TASK REQUIREMENTS.
Output everything in the listing exactly, with no line missing.

+===+

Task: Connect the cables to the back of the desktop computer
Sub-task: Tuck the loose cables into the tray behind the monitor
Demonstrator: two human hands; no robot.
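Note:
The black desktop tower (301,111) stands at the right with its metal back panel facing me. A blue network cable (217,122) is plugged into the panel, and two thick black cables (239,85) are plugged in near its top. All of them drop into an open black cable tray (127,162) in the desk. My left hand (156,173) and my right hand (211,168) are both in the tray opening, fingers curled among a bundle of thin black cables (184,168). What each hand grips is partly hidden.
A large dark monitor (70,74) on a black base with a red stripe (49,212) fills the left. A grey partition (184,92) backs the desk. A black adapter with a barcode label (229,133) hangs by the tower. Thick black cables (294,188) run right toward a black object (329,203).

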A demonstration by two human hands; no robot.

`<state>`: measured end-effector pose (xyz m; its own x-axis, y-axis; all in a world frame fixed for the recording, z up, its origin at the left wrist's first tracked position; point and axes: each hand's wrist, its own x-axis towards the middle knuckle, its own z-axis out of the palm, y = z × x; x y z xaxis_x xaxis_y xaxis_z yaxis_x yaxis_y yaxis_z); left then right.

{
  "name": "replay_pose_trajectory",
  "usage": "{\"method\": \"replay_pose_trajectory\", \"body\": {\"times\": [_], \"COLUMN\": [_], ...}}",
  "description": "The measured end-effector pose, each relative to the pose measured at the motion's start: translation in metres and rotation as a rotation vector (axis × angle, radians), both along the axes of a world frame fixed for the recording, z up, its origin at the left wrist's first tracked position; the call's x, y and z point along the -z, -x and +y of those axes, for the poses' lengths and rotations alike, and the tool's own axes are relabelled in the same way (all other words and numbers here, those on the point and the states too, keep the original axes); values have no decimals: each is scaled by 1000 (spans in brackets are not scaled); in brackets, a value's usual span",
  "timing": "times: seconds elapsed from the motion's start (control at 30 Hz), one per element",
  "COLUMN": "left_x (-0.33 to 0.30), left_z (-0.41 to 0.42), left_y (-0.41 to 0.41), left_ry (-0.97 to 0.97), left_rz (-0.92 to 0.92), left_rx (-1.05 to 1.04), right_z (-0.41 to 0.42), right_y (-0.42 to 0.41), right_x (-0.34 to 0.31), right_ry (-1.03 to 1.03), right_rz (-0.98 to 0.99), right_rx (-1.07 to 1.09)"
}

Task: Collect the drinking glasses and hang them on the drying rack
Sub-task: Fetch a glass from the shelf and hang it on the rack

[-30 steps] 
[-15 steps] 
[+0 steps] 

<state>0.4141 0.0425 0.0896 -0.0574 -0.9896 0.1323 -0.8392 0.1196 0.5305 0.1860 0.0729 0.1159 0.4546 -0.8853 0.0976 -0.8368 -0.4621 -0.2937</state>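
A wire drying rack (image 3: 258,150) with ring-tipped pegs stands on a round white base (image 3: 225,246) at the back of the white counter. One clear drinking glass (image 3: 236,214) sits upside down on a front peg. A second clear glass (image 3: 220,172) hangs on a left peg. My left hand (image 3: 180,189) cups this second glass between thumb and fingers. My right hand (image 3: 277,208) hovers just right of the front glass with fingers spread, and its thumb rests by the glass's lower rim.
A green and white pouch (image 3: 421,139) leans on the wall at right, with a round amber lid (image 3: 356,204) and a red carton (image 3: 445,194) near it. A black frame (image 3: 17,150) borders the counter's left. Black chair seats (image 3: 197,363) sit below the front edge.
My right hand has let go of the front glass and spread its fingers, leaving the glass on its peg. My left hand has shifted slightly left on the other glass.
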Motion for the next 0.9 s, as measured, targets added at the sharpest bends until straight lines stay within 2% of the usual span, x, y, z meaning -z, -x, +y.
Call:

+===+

EXERCISE SOLUTION.
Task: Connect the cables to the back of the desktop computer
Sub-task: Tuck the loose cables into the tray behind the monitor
Demonstrator: two human hands; no robot.
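Note:
The black desktop tower (301,111) stands at the right with its metal back panel facing me. A blue network cable (217,122) is plugged into the panel, and two thick black cables (239,85) are plugged in near its top. All of them drop into an open black cable tray (127,162) in the desk. My left hand (156,173) and my right hand (211,168) are both in the tray opening, fingers curled among a bundle of thin black cables (184,168). What each hand grips is partly hidden.
A large dark monitor (70,74) on a black base with a red stripe (49,212) fills the left. A grey partition (184,92) backs the desk. A black adapter with a barcode label (229,133) hangs by the tower. Thick black cables (294,188) run right toward a black object (329,203).
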
A demonstration by two human hands; no robot.

`<state>`: measured end-effector pose (xyz m; its own x-axis, y-axis; all in a world frame fixed for the recording, z up, its origin at the left wrist's first tracked position; point and axes: each hand's wrist, its own x-axis towards the middle knuckle, its own z-axis out of the palm, y = z × x; x y z xaxis_x xaxis_y xaxis_z yaxis_x yaxis_y yaxis_z); left then right.

{
  "name": "replay_pose_trajectory",
  "usage": "{\"method\": \"replay_pose_trajectory\", \"body\": {\"times\": [_], \"COLUMN\": [_], ...}}",
  "description": "The measured end-effector pose, each relative to the pose measured at the motion's start: translation in metres and rotation as a rotation vector (axis × angle, radians), both along the axes of a world frame fixed for the recording, z up, its origin at the left wrist's first tracked position; the call's x, y and z point along the -z, -x and +y of those axes, for the poses' lengths and rotations alike, and the tool's own axes are relabelled in the same way (all other words and numbers here, those on the point and the states too, keep the original axes); values have no decimals: each is scaled by 1000 (spans in brackets are not scaled); in brackets, a value's usual span",
  "timing": "times: seconds elapsed from the motion's start (control at 30 Hz), one per element",
  "COLUMN": "left_x (-0.33 to 0.30), left_z (-0.41 to 0.42), left_y (-0.41 to 0.41), left_ry (-0.97 to 0.97), left_rz (-0.92 to 0.92), left_rx (-1.05 to 1.04), right_z (-0.41 to 0.42), right_y (-0.42 to 0.41), right_x (-0.34 to 0.31), right_ry (-1.03 to 1.03), right_rz (-0.98 to 0.99), right_rx (-1.07 to 1.09)"
}

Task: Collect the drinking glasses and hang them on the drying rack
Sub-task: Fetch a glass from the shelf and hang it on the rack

[-30 steps] 
[-15 steps] 
[+0 steps] 

<state>0.4141 0.0425 0.0896 -0.0574 -0.9896 0.1323 -0.8392 0.1196 0.5305 0.1860 0.0729 0.1159 0.4546 -0.8853 0.0976 -0.8368 -0.4621 -0.2937</state>
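A wire drying rack (image 3: 258,150) with ring-tipped pegs stands on a round white base (image 3: 225,246) at the back of the white counter. One clear drinking glass (image 3: 236,214) sits upside down on a front peg. A second clear glass (image 3: 220,172) hangs on a left peg. My left hand (image 3: 180,189) cups this second glass between thumb and fingers. My right hand (image 3: 277,208) hovers just right of the front glass with fingers spread, and its thumb rests by the glass's lower rim.
A green and white pouch (image 3: 421,139) leans on the wall at right, with a round amber lid (image 3: 356,204) and a red carton (image 3: 445,194) near it. A black frame (image 3: 17,150) borders the counter's left. Black chair seats (image 3: 197,363) sit below the front edge.
My right hand has let go of the front glass and spread its fingers, leaving the glass on its peg. My left hand has shifted slightly left on the other glass.
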Motion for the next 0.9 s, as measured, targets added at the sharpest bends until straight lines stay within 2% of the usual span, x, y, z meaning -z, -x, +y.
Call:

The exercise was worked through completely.